If you connect yourself to a ground wire, it should be safe.

If you connect yourself to a neutral wire, it should be safe.

If you connect yourself to a hot wire it depends how you are connected, what your health status is and how lucky you are...

If you touch the wire while on floating potential, ie. not connected to anything else, it is safe. If you are grounded, you can get a kick, suffer form burns or die (from burns or hearth attack). Kids, do not try it at home.

Anecdotally; Resistance of five people is high enough that when they hold each other's hand one can hold the ground wire and fifth can touch the hot wire. They all get small shock. The number of five was found out during experiments on students during physics course. :) Professor was the one, who touches the hot wire.

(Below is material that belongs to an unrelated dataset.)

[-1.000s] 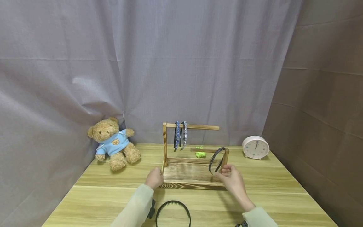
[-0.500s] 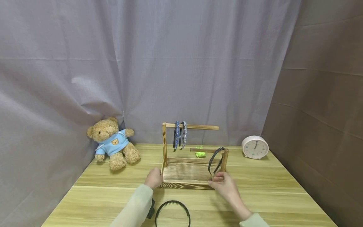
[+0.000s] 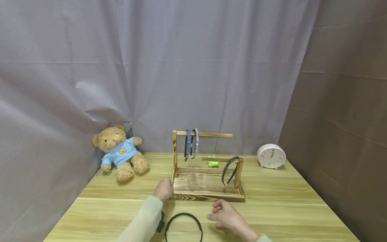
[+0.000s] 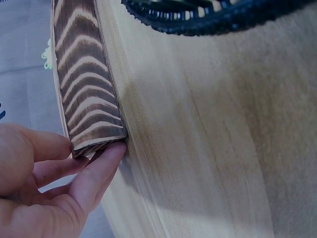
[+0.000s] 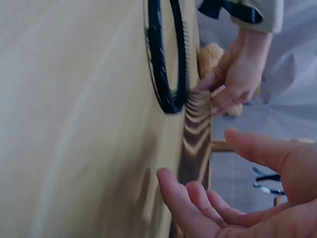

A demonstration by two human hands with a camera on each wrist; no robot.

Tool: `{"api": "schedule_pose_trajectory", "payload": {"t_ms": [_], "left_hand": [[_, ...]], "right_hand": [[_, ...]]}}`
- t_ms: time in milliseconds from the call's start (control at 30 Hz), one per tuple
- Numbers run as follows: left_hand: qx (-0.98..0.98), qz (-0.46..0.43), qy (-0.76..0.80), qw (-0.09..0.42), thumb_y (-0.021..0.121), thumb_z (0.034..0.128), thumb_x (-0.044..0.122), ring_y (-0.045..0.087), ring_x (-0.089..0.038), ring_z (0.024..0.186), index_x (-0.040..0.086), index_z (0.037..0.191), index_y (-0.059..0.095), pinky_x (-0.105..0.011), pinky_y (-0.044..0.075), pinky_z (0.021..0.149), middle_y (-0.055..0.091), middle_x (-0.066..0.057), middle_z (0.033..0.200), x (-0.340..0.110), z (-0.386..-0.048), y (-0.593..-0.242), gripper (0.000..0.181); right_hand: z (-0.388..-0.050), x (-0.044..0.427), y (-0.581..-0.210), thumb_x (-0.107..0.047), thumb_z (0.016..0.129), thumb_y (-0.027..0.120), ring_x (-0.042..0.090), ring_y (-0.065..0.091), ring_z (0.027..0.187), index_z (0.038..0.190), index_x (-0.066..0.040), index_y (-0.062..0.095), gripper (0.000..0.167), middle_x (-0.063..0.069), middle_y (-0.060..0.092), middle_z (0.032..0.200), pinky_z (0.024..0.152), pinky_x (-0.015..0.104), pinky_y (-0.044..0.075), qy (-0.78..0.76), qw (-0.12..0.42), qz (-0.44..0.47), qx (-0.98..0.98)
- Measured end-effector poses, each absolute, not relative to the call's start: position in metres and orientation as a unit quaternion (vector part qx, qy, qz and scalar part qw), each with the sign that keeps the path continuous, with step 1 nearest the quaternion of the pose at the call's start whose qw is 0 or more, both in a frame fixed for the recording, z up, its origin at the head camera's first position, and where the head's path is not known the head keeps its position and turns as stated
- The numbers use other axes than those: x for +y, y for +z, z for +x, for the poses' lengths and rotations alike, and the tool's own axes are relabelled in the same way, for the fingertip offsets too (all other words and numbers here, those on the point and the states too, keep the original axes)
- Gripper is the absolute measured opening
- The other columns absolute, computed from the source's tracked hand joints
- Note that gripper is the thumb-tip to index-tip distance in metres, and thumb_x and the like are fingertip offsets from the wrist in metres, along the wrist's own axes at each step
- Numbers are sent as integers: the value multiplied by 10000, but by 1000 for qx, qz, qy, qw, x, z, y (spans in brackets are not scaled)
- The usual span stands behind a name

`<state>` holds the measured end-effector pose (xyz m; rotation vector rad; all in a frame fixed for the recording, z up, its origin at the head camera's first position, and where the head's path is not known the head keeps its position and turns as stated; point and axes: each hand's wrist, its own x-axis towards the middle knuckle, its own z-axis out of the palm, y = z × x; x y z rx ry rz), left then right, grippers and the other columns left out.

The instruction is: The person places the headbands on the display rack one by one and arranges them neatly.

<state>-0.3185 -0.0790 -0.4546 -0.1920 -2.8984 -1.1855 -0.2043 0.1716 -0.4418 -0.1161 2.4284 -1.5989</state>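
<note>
My left hand (image 3: 163,190) pinches the near left corner of a wooden headband stand (image 3: 208,197); its thumb and fingers meet the tray's end (image 4: 94,114) in the left wrist view. Blue glittery headband (image 3: 188,144) and silver headband (image 3: 196,144) hang on the stand's tall bar. From the lower bar hangs a dark headband (image 3: 225,170), slanted. A black toothed headband (image 3: 184,214) lies on the table near the front, partly cut off in the head view. My right hand (image 3: 228,215) hovers right of it, fingers spread and holding nothing.
A teddy bear (image 3: 121,153) in a blue shirt sits at the back left. At the back right stands a white round clock (image 3: 271,156). Something bright green (image 3: 213,164) lies behind the stand. Grey curtains (image 3: 211,67) close off the back.
My right hand has left the stand's right end, below the dark headband, and moved toward the front and left, nearer the black headband. The left hand has stayed on the stand's corner.
</note>
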Motion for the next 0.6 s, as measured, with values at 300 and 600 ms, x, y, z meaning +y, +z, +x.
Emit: {"api": "schedule_pose_trajectory", "payload": {"t_ms": [300, 600], "left_hand": [[-923, -67, -379, 1, 505, 911, -29, 513, -165, 577, -88, 921, 639, -269, 443, 509, 617, -104, 740, -79, -318, -454, 147], [-921, -66, -385, -4, 486, 906, -37, 477, -158, 559, -72, 886, 623, -250, 399, 488, 566, -88, 698, -80, -318, -455, 143]], "right_hand": [[-198, 146, -454, -19, 784, 746, 198, 593, 687, 1099, 84, 467, 433, 104, 508, 834, 638, 364, 589, -533, 151, -72, 830], [-198, 133, -463, -9, 750, 733, 133, 442, 582, 1036, 24, 534, 350, 29, 507, 695, 521, 247, 388, -419, 103, -98, 897]]}}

Regarding the questions burried inside the text:

The case is here just to hold all the parts in the position. You can build wooden case, glass case, whatever you want. If the case is conductive it must be connected to the ground wire of the outlet. As any other electrical device. When you get kicked when touching the case there is something terribly wrong with the outlet or the wiring in the house.

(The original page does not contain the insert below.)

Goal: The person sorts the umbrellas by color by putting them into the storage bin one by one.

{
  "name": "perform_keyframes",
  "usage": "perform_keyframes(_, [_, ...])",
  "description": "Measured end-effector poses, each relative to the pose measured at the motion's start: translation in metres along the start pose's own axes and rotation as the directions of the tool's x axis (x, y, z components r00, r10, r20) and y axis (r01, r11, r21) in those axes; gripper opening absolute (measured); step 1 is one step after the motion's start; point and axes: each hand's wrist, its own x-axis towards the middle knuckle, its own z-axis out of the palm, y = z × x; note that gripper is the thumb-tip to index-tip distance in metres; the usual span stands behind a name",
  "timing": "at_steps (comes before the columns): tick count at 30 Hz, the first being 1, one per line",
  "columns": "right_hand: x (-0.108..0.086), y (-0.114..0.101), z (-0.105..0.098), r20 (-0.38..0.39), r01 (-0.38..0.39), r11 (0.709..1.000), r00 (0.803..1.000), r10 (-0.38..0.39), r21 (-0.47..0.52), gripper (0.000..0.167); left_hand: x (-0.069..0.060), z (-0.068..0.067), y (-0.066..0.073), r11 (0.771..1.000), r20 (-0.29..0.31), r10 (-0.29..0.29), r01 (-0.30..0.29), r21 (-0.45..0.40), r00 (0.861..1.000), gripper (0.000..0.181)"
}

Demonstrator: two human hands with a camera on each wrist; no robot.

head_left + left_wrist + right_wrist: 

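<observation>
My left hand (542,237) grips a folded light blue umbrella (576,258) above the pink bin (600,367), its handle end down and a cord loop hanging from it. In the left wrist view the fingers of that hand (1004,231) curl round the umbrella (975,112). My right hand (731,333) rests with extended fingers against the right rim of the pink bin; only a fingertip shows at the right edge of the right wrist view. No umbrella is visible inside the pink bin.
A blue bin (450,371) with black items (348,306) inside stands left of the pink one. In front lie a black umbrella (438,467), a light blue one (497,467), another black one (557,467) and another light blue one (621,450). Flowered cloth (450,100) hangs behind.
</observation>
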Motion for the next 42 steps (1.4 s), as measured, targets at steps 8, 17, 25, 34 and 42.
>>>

If the device has no ground wire, in must be sealed so you cannot reach working parts at all.

If you don't have proper qualification you should't be able to touch hot wire/part at all. Unless there is malfunction (insulation got broken) or you are darwin prize nominee (you are fool enough to open the device and play around with the wires inside).

Regarding the computer design: Everything inside should have the common ground (usually the case). If you want to have insulating case, you should connect the components to different common ground - thick copper wire. If the case is conductive it is "the stuff thet holds it together" and common ground simultaneously.

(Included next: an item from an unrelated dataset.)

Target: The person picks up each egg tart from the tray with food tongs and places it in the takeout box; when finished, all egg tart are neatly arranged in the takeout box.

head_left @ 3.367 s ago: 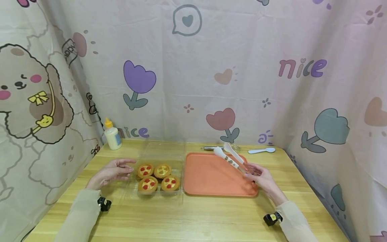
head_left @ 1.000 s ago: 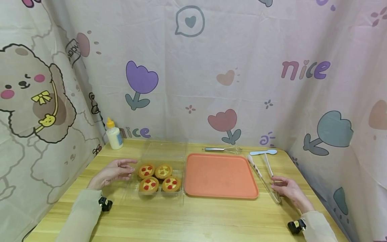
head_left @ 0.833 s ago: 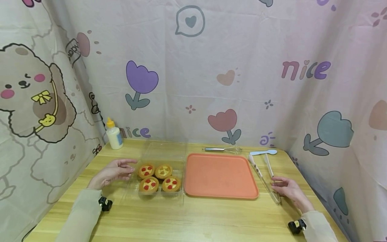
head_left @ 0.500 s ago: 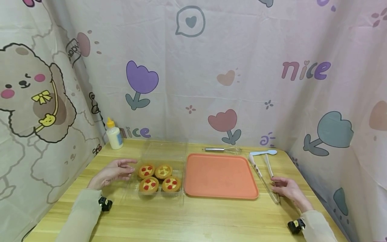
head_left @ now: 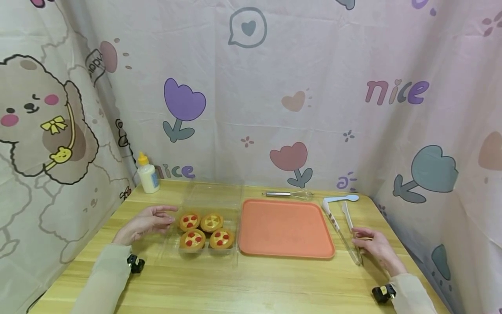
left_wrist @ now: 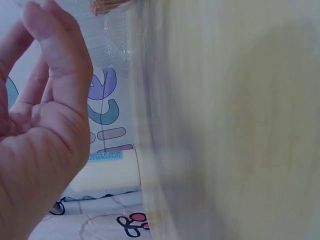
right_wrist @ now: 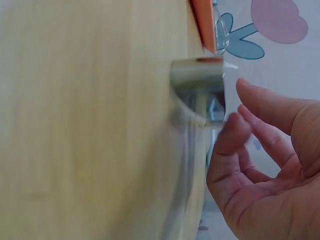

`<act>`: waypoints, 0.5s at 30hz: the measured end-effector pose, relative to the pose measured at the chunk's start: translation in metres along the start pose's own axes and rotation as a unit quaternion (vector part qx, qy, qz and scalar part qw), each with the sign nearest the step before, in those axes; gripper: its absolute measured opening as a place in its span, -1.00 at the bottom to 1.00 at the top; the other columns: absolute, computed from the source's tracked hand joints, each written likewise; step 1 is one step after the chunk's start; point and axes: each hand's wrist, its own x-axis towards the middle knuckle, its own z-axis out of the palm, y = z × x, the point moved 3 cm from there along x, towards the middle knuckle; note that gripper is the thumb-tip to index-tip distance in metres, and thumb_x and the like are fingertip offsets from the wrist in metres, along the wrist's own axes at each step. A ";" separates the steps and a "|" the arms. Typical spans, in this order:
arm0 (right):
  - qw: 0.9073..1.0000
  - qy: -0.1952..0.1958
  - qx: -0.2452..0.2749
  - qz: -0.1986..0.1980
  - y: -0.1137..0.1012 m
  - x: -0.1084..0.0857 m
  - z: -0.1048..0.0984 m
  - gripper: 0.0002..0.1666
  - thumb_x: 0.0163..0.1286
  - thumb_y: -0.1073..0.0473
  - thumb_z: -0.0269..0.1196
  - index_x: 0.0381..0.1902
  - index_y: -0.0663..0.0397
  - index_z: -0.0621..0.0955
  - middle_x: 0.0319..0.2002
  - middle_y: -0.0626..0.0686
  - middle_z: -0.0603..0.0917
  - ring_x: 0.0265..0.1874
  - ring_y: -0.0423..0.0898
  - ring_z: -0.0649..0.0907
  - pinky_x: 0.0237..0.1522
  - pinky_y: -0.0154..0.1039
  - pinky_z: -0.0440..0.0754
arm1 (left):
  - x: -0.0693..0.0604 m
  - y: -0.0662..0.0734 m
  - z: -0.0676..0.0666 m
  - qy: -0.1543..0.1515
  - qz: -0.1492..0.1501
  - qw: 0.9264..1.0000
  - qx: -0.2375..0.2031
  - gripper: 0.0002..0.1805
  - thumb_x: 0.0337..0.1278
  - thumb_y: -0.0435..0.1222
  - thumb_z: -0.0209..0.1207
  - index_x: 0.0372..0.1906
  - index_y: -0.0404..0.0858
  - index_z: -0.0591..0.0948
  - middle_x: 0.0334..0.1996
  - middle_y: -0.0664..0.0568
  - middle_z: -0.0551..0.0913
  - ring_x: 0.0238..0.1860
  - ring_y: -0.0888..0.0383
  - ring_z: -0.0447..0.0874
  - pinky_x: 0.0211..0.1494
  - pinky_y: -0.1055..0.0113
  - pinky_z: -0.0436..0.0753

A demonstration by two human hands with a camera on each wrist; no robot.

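In the head view, my left hand (head_left: 146,223) hovers beside the left edge of a clear plastic container (head_left: 231,209), its fingers loosely bent and holding nothing. Several small tarts (head_left: 192,240) with red or yellow tops sit in the container, whose clear lid stands back. Metal tongs (head_left: 347,247) with pale patterned tips lie spread on the table, right of an orange tray (head_left: 286,229). The fingertips of my right hand (head_left: 377,246) are at the right arm of the tongs, loosely bent. Between the thumb and fingers a gap shows in the right wrist view, close to the tongs' bent metal end (right_wrist: 197,75).
A whisk (head_left: 288,194) lies behind the tray. A pale blue spoon (head_left: 341,198) lies at the back right, near the tongs' tips. The bottle with a yellow nozzle (head_left: 149,179) stands at the back left corner. Printed curtains (head_left: 243,109) hang round the table.
The tongs, earlier held over the tray in my right hand, now lie to its right. In the last half second their bent end has shifted slightly left. My left hand has stayed in place.
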 end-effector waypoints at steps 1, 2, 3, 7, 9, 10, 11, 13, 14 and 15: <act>1.000 0.002 -0.002 -0.003 -0.002 0.000 0.001 -0.33 0.28 0.28 0.32 0.30 0.43 0.40 0.06 0.35 0.56 -0.35 -0.35 0.60 -0.38 -0.31 0.69 | -0.001 0.000 0.000 -0.001 -0.001 1.000 0.005 -0.39 0.31 -0.40 0.16 0.38 -0.48 0.25 -0.14 -0.12 0.66 -0.18 0.11 0.70 -0.04 0.15 0.77; 1.000 0.002 -0.009 -0.009 -0.004 -0.001 0.002 -0.33 0.29 0.27 0.32 0.30 0.43 0.40 0.05 0.33 0.57 -0.34 -0.34 0.60 -0.38 -0.31 0.68 | -0.002 0.001 0.000 -0.003 -0.003 1.000 0.010 -0.38 0.32 -0.38 0.15 0.38 -0.48 0.24 -0.13 -0.11 0.65 -0.18 0.12 0.69 -0.05 0.16 0.77; 1.000 -0.003 -0.016 -0.014 -0.007 0.000 0.004 -0.34 0.30 0.26 0.32 0.30 0.43 0.41 0.03 0.32 0.58 -0.33 -0.32 0.60 -0.38 -0.31 0.67 | -0.002 0.001 0.000 -0.002 -0.006 1.000 0.020 -0.39 0.33 -0.36 0.15 0.39 -0.47 0.24 -0.07 -0.15 0.64 -0.15 0.10 0.68 -0.04 0.16 0.76; 0.998 -0.038 -0.031 -0.030 -0.023 0.004 0.016 -0.36 0.32 0.21 0.32 0.28 0.40 0.44 -0.03 0.24 0.64 -0.33 -0.20 0.62 -0.40 -0.31 0.64 | -0.002 0.005 0.001 0.011 -0.019 0.999 0.047 -0.37 0.36 -0.28 0.14 0.40 -0.46 0.23 0.21 -0.33 0.46 0.01 0.00 0.62 0.03 0.12 0.71; 0.997 -0.060 -0.039 -0.037 -0.032 0.007 0.024 -0.38 0.33 0.19 0.32 0.28 0.36 0.45 -0.03 0.23 0.65 -0.34 -0.16 0.61 -0.45 -0.31 0.61 | -0.001 0.007 0.002 0.026 -0.026 0.997 0.060 -0.36 0.36 -0.24 0.14 0.40 -0.45 0.24 0.32 -0.39 0.33 0.09 -0.04 0.57 0.06 0.11 0.69; 0.996 -0.070 -0.041 -0.041 -0.036 0.008 0.028 -0.38 0.33 0.18 0.32 0.28 0.34 0.47 -0.03 0.21 0.65 -0.35 -0.15 0.60 -0.47 -0.31 0.59 | 0.000 0.008 0.003 0.031 -0.027 0.997 0.064 -0.36 0.37 -0.23 0.14 0.39 -0.46 0.24 0.33 -0.40 0.31 0.10 -0.04 0.56 0.06 0.13 0.69; 0.995 -0.081 -0.035 -0.043 -0.041 0.010 0.033 -0.39 0.33 0.18 0.32 0.28 0.33 0.46 -0.03 0.21 0.65 -0.38 -0.14 0.59 -0.52 -0.30 0.57 | 0.000 0.009 0.004 0.040 -0.027 0.997 0.067 -0.36 0.37 -0.22 0.14 0.39 -0.46 0.25 0.33 -0.40 0.31 0.11 -0.04 0.55 0.06 0.14 0.68; 0.993 -0.097 -0.036 -0.060 -0.050 0.014 0.043 -0.39 0.33 0.19 0.32 0.27 0.33 0.47 -0.03 0.23 0.65 -0.35 -0.16 0.58 -0.51 -0.31 0.58 | 0.003 0.011 0.006 0.057 -0.027 0.996 0.070 -0.37 0.37 -0.19 0.15 0.38 -0.44 0.26 0.32 -0.39 0.32 0.12 -0.04 0.54 0.08 0.16 0.68; 0.992 -0.101 -0.033 -0.066 -0.054 0.016 0.049 -0.41 0.33 0.18 0.32 0.26 0.33 0.49 -0.03 0.23 0.65 -0.34 -0.16 0.59 -0.51 -0.31 0.59 | 0.004 0.012 0.007 0.065 -0.024 0.995 0.076 -0.36 0.38 -0.18 0.14 0.39 -0.43 0.26 0.32 -0.39 0.32 0.14 -0.05 0.53 0.11 0.16 0.67; 0.991 -0.107 -0.028 -0.070 -0.059 0.018 0.055 -0.42 0.32 0.18 0.32 0.25 0.32 0.50 -0.04 0.24 0.66 -0.35 -0.15 0.58 -0.51 -0.31 0.59 | 0.005 0.012 0.007 0.074 -0.022 0.994 0.079 -0.36 0.38 -0.18 0.14 0.39 -0.43 0.26 0.31 -0.39 0.33 0.14 -0.07 0.53 0.12 0.15 0.66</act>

Regarding your plan: The power supply case (the box with female screws) is already grounded via outlet. Anytime you touch the screw in the washing machine, fridge etc, you get connected to the case which is grounded via the outlet.

As I looked for some ESD setups, the point of static discharge suppression is in keeping everything on same potential, the ground.

If you try to build ESD workplace without any connection to the outlet your cross-wiring the case, yourself, desktop, floor etc. will equalize the potential to the same voltage but uknown voltage to the ground. There would be a risk of lighting a discharge between any part of your ESD setup and the actual ground.

If you connect everything to a single ground wire in single outlet, you will get no potential difference betwee the connected parts (you, the case, desktop,...) and the ground. There is no risk of discharge at all.

If you want to be connected during working IN the computer, for gods' sake, plug it off the outlet first and don't be conected to anything at all.